Waren vor ein paar Jahren dort - ein Erlebnis! In jeder Hinsicht 
Die Fahrzeugwahl kommt sehr drauf an, ob Ihr in Lodges oder auf Campingplätzen übernachten wollt. Wir wollten unbedingt campen. Waren mit damals 5-jährigem Sohn unterwegs. Deshalb wollten wir Wohnmobil mit WC. Das haben sie extra aus Südafrika überstellt für uns. Im nachhinein war es ohnehin ein Blödsinn. So etwas geht im „reichen“ Südafrika,wo die Straßen bis in den letzten Winkel asphaltiert sind wie in den USA.
In Namibia gibt es eine Nord-Süd-Hauptroute und eine Ost-West-Straße, die asphaltiert sind. Alles andere ist Sandpiste unterschiedlicher Qualität. D.h. wenn man das Glück hat, dass kürzlich so ein Straßenbaufahrzeug mit einem Schieber die Piste eingeebnet hat, geht es.

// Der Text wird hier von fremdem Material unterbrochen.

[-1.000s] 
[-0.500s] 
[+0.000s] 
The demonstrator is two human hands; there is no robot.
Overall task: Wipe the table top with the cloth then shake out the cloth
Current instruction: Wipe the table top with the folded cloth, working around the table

Wir sind aber sehr oft auf wirklich schlechten Pisten mit Waschbrett-Rillen gefahren. Erstens ist der Sand in jede Ritze gekrochen (wir haben das Bettzeug vor dem Schlafengehen gründlich ausgeschüttelt) und zweitens haben uns die Bodenunebenheiten die Schranktüren innen und die Boxen aus den Türen gerüttelt - ich habe permanent alles wieder festgeschraubt. Also, ein Auto, dass die Unebenheiten „ausplättet“, d.h. lange Federwege hat, ist unbedingt zu empfehlen. In den ersten vier Tagen hatten wir auch zwei platte Reifen, weil normale PKW-Reifen (und solche waren auf dem Wohnmobil) die teilweise sehr spitzen Steine auf den Pisten einfach nicht aushalten. Geländereifen (und mindestens einen, besser zwei Reserveräder!) sind unbedingt nötig.
Das Wohnmobil hatte einen 55-Liter-Tank. Die Rumpelpisten verursachen einen ordentlichen Benzinverbrauch. Dann die Mitteilung, auf einem Teilabschnitt unserer geplanten Route haben sie eine Tankstelle gesperrt - ersatzlos! Das hieß, eine Strecke ohne Tankmöglichkeit von 589 km - da wird einem schon mulmig. 3x 10-Liter-Wasserkanister mit Benzin als eiserne Reserve mitgeführt. Alle 100 km habe ich diese Kanister entlüften müssen, da sie sich in der Tageshitze ziemlich ausgedehnt haben.
Es kann sein, dass einem einige Stunden keinerlei Autos begegnen.
Alles in allem: Abenteuer, wie wir als Zivilisationsverwöhnte bisher noch nicht kannten. Aber unvergesslich.
Mein Tipp: Wenn Ihr nicht auf Campingplätzen übernachten wollt, sondern in Lodges oder Hotels oder auf Farmen (auch toll, haben wir einmal gemacht, weil kein Campground in der Nähe war), dann trotzdem einen 4x4 (Toyota Landcruiser o.ä., der mittels Zusatztank 150 Liter Fassungsvermögen hat). Wenn Ihr campen wollt, gibt es diesen Landcruiser auch mit kleinem Campingaufbau. Oder einen Landrover Defender 110 mit Dachzelt - das wird ausgeklappt und schützt vor Kriechtieren aller Art …
Also: Namibia ohne Allrad mache ich nie wieder. Ansonsten ist das ein ganz ganz tolles Land, das sicher ist (sowohl von der Kriminalität also auch von der medizinischen Seite her - nur Malaria-Prophylaxe für den Norden hatten wir mit, aber nicht gebraucht.)
Im Etosha-Park ist das Tierbeobachten toll - am Abend an den Wasserlöchern. Aber Achtung: Die Sonne geht sehr schnell unter, viel schneller als bei uns. Und man kommt nur bis Sonnenuntergang rein, dann werden die Tore zugesperrt, damit Löwen, Elefanten & Co draußenbleiben.